# Single Series modelling

*Masked Multi-Step Autoregressive Regression*


#### Contents

1. [Dataset](#1)
2. [Model](#2)
3. [Training](#3)
4. [Evaluation](#4)

---


### Initial design choices:
- *Autoregressive*: predict the next value based on the previous values.
- *Rain data*: include the complete rain series.
- *Masking*: mask to predict the the last 1 minute of the sensor data.
- *Normalize*: normalize the data to a range of 0.1-1, and mask missing values with 0.
- *Loss function*: mask missing values.

### Possible experiments

- Predict residuals/changes
- Multi-step-ahead scheduling
- Quantiles?
- Data augmentation
- Utilize Mike predictions for training or evaluation
- Alternate masking for multi-sensor and comparison?
- 1-minute masking or 5-minute masking, or alternate?
- include both rainfall sensors?


---

### TODO:

- figures wrt masking

### Import

In [30]:
import os
import random

import pandas as pd
import numpy as np
from tqdm import tqdm


import torch
import torch.nn as nn
import torch.optim as optim
from torch.utils.data import Dataset, DataLoader
import pytorch_lightning as pl
from sklearn.preprocessing import MinMaxScaler
from sklearn.model_selection import TimeSeriesSplit



from fault_management_uds.data.HDF5_functions import print_tree, load_dataframe_from_HDF5
from fault_management_uds.data.process import remove_nans_from_start_end
from fault_management_uds.config import indicator_2_meta, bools_2_meta, error_indicators, natural_sensor_order
from fault_management_uds.data.load import import_external_metadata, import_metadata


from fault_management_uds.config import PROJ_ROOT
from fault_management_uds.config import DATA_DIR, RAW_DATA_DIR, INTERIM_DATA_DIR, PROCESSED_DATA_DIR, EXTERNAL_DATA_DIR
from fault_management_uds.config import MODELS_DIR, REPORTS_DIR, FIGURES_DIR, REFERENCE_DIR

# set random seed
seed = 42
np.random.seed(seed)
random.seed(seed)
torch.manual_seed(seed)
if torch.cuda.is_available():
    torch.cuda.manual_seed_all(seed)

In [2]:
data_file_path = PROCESSED_DATA_DIR / 'Bellinge.h5'
external_metadata = import_metadata(REFERENCE_DIR / 'external_metadata.csv')
metadata = import_metadata(REFERENCE_DIR / 'sensor_metadata.csv')

# Dataset

- Create a dataset class for the single series
- Split the dataset into train and test sets
- Normalize the dataset
- Create a dataloader for the train and test sets

In [36]:
class SensorDataset(Dataset):
    def __init__(self, data, sequence_length=50):


        if len(data) <= sequence_length:
            raise ValueError("Dataset size must be larger than sequence_length.")
        self.data = data
        self.sequence_length = sequence_length

    def __len__(self):
        return len(self.data) - self.sequence_length

    def __getitem__(self, idx):
        # TODO: should it be e.g. data.values()? what is first dim?
        x = self.data[idx:idx + self.sequence_length]
        y = self.data[idx + self.sequence_length]
        return torch.tensor(x, dtype=torch.float32), torch.tensor(y, dtype=torch.float32)

In [None]:

def prepare_data(data, train_index, val_index, test_index, sequence_length=50):
    # normalizer
    scaler = MinMaxScaler() # TODO: does it normalize column wise?
    train_set = scaler.fit_transform(data[train_index])
    train_data = scaler.transform(train_set)
    val_data = scaler.transform(data[val_index])
    test_data = scaler.transform(data[test_index])

    # create the datasets
    train_dataset = SensorDataset(train_data, sequence_length)
    val_dataset = SensorDataset(val_data, sequence_length)
    test_dataset = SensorDataset(test_data, sequence_length)
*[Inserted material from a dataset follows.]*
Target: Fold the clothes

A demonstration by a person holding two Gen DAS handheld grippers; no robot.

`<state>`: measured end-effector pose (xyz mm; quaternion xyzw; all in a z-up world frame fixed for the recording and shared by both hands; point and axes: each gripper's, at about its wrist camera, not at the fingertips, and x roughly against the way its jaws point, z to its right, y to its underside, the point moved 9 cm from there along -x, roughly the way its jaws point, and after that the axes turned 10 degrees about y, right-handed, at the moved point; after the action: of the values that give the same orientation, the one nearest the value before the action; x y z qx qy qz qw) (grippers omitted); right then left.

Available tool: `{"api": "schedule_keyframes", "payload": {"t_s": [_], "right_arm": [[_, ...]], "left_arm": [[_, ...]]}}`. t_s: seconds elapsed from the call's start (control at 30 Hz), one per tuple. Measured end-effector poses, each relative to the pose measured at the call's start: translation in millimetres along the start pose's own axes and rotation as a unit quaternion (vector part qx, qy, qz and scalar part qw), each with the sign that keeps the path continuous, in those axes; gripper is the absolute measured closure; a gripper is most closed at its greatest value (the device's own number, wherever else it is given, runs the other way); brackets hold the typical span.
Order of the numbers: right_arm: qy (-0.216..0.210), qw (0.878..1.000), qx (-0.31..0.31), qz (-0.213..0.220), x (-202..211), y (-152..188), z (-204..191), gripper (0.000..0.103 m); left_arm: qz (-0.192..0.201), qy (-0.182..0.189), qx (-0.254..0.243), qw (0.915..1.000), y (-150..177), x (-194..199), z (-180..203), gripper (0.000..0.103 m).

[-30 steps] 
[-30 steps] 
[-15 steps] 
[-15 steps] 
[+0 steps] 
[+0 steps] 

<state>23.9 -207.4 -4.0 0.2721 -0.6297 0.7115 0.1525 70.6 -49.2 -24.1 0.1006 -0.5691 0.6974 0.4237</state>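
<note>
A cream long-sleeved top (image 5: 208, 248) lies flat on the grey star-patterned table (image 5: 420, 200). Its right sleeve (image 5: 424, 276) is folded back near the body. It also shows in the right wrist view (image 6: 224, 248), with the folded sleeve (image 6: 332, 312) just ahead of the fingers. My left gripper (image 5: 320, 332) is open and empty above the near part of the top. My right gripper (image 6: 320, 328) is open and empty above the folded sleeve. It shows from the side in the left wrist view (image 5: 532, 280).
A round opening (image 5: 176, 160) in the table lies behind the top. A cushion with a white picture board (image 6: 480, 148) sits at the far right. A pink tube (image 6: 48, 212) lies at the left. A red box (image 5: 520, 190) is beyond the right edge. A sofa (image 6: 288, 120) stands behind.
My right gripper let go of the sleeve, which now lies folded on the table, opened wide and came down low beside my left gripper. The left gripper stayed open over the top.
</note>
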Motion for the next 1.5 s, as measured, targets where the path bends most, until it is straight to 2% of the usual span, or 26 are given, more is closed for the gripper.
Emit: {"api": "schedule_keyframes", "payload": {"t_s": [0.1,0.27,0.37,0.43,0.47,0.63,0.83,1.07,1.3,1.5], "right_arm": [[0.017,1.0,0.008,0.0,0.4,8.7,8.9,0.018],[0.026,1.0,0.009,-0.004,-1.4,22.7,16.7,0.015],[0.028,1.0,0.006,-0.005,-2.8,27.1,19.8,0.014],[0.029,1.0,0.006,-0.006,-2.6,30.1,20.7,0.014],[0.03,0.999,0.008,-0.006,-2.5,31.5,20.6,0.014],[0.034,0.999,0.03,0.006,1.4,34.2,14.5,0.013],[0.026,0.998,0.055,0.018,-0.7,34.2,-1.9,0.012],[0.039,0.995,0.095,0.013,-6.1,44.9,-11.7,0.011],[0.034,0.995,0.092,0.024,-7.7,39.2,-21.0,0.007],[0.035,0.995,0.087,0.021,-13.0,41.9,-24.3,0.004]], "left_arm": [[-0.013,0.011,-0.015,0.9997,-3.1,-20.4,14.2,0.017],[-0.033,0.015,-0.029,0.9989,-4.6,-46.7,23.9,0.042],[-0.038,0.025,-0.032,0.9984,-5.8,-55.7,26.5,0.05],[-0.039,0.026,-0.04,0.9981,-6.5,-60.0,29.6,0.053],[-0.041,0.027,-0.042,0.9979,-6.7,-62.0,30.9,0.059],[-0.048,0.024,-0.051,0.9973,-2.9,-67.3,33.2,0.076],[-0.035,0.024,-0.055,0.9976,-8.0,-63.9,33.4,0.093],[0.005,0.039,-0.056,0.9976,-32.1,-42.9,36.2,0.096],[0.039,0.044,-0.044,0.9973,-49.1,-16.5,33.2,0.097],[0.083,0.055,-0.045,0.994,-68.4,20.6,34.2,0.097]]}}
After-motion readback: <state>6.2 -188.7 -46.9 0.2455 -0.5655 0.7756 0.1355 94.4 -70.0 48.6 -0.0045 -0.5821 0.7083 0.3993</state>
    return train_dataset, val_dataset, test_dataset, scaler

# Model

- Create a `LSTM` model

In [38]:
class LSTMModel(nn.Module):
    def __init__(self, input_size, hidden_size, num_layers, output_size, dropout=0.2):
        super(LSTMModel, self).__init__()
        self.hidden_size = hidden_size
        self.num_layers = num_layers

        # LSTM Layer with dropout
        self.lstm = nn.LSTM(input_size, hidden_size, num_layers, batch_first=True, dropout=dropout)

        # Fully connected output layer
        self.fc = nn.Linear(hidden_size, output_size)

        # Weight initialization
        self.init_weights()

    def forward(self, x):
        # Initialize hidden and cell states
        h_0 = torch.zeros(self.num_layers, x.size(0), self.hidden_size).to(x.device)
        c_0 = torch.zeros(self.num_layers, x.size(0), self.hidden_size).to(x.device)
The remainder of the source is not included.